And it is completely optional to be limited only to segmentation and analysis of the audience. Big Data allows you to work in this way with the content itself. For example, Netflix analyzes and sorts its huge library of content for more than 70 thousand characteristics.

The combination of these approaches - a detailed analysis of both the audience and the content that it consumes, opens up unprecedented opportunities for creating new content. This is data that movie, TV, and game producers around the world can use when creating new worlds, writing new scripts, and casting actors.

Scripting consultants, in Hollywood slang known as Script Doctors, use not only literary education, but also data analyticsboth from box office successes and box office failures, weighing the investment risks of new scenarios sent to them by studios.

Following the film and television industries, big data is changing the world of music. Cloud services, from Apple iTunes to YouTube Music, operate with huge amounts of data about user preferences and habits.

Do you know, for example, that, according to the SoundCloud service, the average age when people cease to be interested in new music is 33 years old?

However, in addition to interesting facts for self-digging, big data opens up new opportunities for business, allowing you to quickly find new talents and give them a pass into the world of big stars.

Big data is changing all areas of the creative industry. The latest sensational event in the podcast world - the announced “move” of Joe Rogan's podcast, Joe Rogan Experience, to the Spotify platform is valued at least $ 100 million.
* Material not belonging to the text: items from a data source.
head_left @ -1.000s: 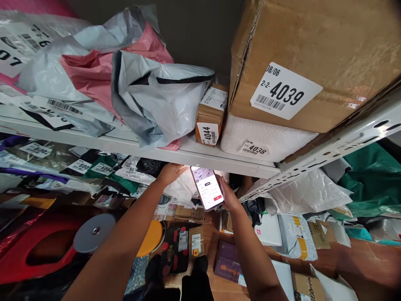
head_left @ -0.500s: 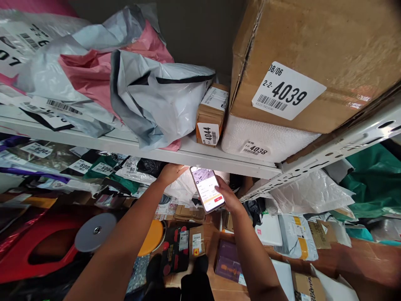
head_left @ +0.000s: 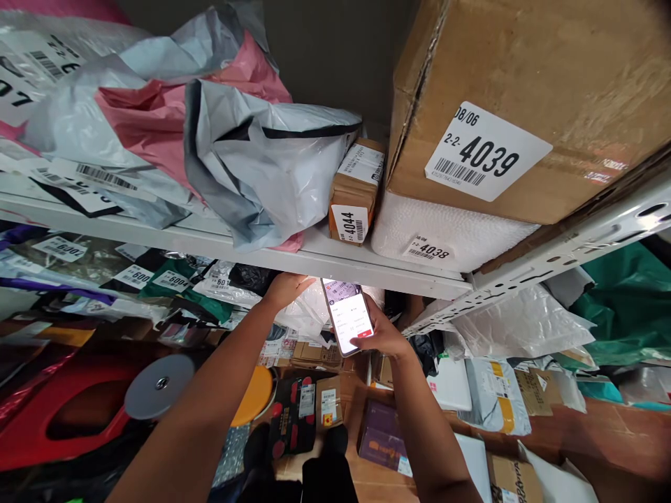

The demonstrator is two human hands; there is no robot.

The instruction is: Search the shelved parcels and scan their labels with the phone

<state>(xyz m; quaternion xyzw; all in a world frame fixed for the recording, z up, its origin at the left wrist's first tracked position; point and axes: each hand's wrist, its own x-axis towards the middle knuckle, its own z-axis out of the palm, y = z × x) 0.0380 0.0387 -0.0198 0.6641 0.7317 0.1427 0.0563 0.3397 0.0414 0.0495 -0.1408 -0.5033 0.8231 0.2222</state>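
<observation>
A lit smartphone (head_left: 347, 318) rests in my right hand (head_left: 386, 334), its screen facing up and the thumb lying over the lower part of the display. The top of the screen shows a live picture of a label. Just left of the phone, my left hand (head_left: 287, 289) grips a white plastic parcel (head_left: 309, 307) under the shelf edge; its fingertips are partly hidden. Much of that parcel is behind the phone. A black bag (head_left: 252, 278) and a parcel labelled 601 (head_left: 219, 279) lie beside my left wrist.
Above my hands runs a white metal shelf (head_left: 314, 262) with grey and pink mailing bags (head_left: 262, 161), a small box marked 4044 (head_left: 352, 202) and a large carton marked 4039 (head_left: 472, 91). A perforated upright (head_left: 503, 279) stands right. Boxes, including a purple one (head_left: 380, 436), crowd the floor.
My right thumb has moved down the screen to its lower edge, and the phone has shifted slightly. The label picture on the display differs. My left hand stays in place.
</observation>
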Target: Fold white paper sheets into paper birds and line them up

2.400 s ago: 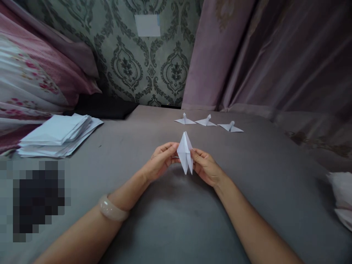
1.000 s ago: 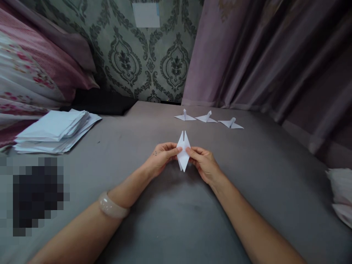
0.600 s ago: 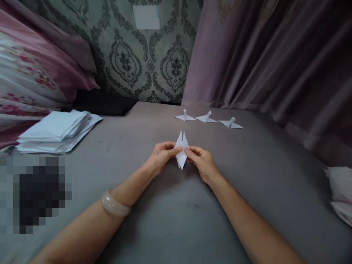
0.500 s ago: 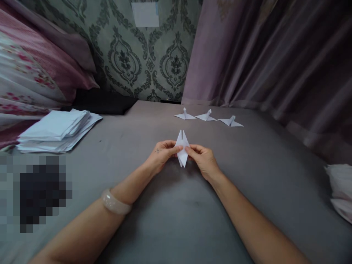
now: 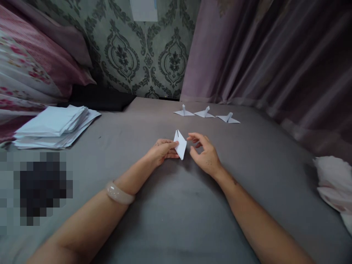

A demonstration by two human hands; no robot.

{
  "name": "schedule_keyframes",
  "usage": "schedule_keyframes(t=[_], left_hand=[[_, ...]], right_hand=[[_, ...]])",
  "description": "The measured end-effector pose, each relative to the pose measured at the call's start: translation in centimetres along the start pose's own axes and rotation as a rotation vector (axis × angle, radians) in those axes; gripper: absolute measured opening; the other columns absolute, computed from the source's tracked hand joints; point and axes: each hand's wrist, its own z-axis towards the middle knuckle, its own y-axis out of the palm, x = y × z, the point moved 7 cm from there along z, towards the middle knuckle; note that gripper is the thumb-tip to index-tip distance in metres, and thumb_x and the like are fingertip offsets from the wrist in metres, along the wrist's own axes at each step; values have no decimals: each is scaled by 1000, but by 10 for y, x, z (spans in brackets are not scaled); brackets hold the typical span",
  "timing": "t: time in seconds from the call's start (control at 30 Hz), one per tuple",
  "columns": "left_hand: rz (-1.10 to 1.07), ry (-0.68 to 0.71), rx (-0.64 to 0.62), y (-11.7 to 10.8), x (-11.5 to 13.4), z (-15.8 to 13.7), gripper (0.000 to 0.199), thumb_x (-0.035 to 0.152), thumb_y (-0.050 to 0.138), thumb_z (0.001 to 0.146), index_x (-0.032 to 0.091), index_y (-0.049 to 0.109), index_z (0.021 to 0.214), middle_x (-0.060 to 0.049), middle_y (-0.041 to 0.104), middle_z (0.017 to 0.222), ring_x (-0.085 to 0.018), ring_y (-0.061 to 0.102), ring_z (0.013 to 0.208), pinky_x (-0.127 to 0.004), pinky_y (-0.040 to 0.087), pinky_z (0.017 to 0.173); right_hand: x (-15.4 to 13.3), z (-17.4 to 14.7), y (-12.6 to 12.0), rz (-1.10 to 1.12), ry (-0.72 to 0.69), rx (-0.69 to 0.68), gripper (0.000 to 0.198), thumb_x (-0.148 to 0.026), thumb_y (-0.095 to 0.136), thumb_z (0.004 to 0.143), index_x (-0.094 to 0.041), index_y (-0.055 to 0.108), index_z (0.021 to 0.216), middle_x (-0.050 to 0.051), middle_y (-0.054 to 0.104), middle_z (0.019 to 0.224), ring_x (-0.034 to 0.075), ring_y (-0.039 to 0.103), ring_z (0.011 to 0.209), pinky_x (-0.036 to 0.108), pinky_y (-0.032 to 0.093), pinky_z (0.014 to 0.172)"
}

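Observation:
Between thumb and fingers, my left hand (image 5: 163,150) pinches a white folded paper piece (image 5: 181,145), a slim diamond with a slit at its upper tip. The thumb lies on its front face and the fingers go behind it. Just to the right, my right hand (image 5: 205,154) is apart from the paper, fingers curved and spaced with nothing between them. Beyond both hands sit three folded paper birds: one on the left (image 5: 183,111), one in the middle (image 5: 205,112) and one on the right (image 5: 228,118), wings spread.
A stack of white paper (image 5: 52,126) lies at the left on the grey cloth surface (image 5: 170,209). Behind it is a folded black cloth (image 5: 101,98). A crumpled pale bundle (image 5: 334,179) rests at the right edge. Curtains (image 5: 217,51) and a patterned wall close off the back.
My right hand has let go of the folded paper and moved off to the right, its fingers opening. The paper, held by my left hand alone, has turned and shows a narrower top slit.

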Motion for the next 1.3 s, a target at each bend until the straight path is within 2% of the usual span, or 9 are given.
schedule_keyframes(t=[0.1, 0.2, 0.37, 0.53, 0.7, 0.83, 0.93, 1.1, 1.3], left_hand=[[6, -26, -36, 5, -2, -2, 10, 15, 66, 83, 7, 68, 77, -10, 70, 66, -14, 66, 55, -25, 55, 56], [-40, -12, -91, 11, -2, -3, 8, 13, 66, 83, 6, 68, 81, -11, 72, 71, -15, 67, 59, -27, 56, 62], [-87, 35, -228, 23, -1, -6, 14, 18, 67, 83, 5, 68, 88, -13, 72, 76, -18, 69, 68, -30, 57, 69], [-34, 104, -370, 34, 2, -15, 31, 34, 69, 82, 6, 71, 93, -13, 72, 83, -16, 68, 74, -30, 54, 77], [77, 170, -365, 31, 1, -14, 28, 28, 77, 73, 10, 73, 94, -9, 72, 87, -15, 66, 77, -28, 52, 78], [91, 202, -364, 32, -1, -12, 25, 27, 76, 75, 10, 74, 92, -9, 71, 83, -14, 65, 73, -28, 51, 74], [52, 195, -359, 32, 1, -13, 26, 29, 75, 75, 9, 74, 91, -10, 71, 83, -16, 65, 74, -29, 52, 76], [-52, 159, -277, 27, 5, -13, 23, 23, 77, 72, 7, 73, 89, -10, 72, 80, -15, 66, 72, -29, 52, 75], [-46, 157, -292, 26, 6, -11, 25, 25, 78, 71, 7, 72, 87, -10, 71, 78, -14, 65, 70, -27, 52, 72]], right_hand=[[-13, -5, 6, -133, -96, -106, 48, -8, 52, 77, -29, 59, 120, 4, 68, 108, 22, 55, 106, 41, 46, 93], [-15, -8, 4, -171, -113, -103, 39, -11, 54, 80, -27, 62, 115, 4, 69, 102, 22, 57, 102, 40, 46, 94], [0, -9, -7, -100, 30, 13, 22, -24, 60, 84, -25, 66, 105, 4, 70, 95, 21, 61, 91, 38, 48, 87], [11, -13, -10, 19, 165, 114, 22, -30, 60, 84, -25, 65, 105, 5, 70, 96, 21, 64, 87, 37, 49, 85], [2, -14, -10, -78, 101, 81, 20, -28, 58, 85, -26, 65, 104, 4, 68, 93, 21, 62, 85, 38, 48, 84], [-3, -13, -12, -104, 60, 70, 22, -28, 56, 86, -26, 63, 107, 6, 63, 101, 19, 59, 84, 37, 48, 83], [6, -11, -12, 26, 135, 132, 33, -31, 62, 81, -26, 59, 114, 7, 60, 104, 18, 59, 83, 35, 49, 80], [27, -13, 6, 482, 424, 112, 44, -37, 72, 72, -22, 58, 110, 3, 64, 87, 17, 62, 79, 34, 49, 79], [36, -14, 9, 665, 565, 147, 47, -35, 79, 63, -22, 61, 105, -3, 63, 74, 13, 60, 72, 31, 46, 79]])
At the same time, the content of the Rogan show itself, both the entire archive and all new releases, will be completely free for users of the Spotify platform and application.

According to many analysts, the goal of an expensive “purchase” is just access to the data of a multimillion audience of listeners of the show: their tastes, interests, preferences and habits.

Sport is another area in the world of entertainment that is on the verge of an information revolution. Football teams in the UK "were spotted"in using smart sensors to measure the position of their players on the field and their heart rate. But this is only the beginning: many basketball and baseball teams analyze the data of video recordings and sensors of both their players and opposing teams, turning the battlefield of muscles and spirit into a battlefield of data.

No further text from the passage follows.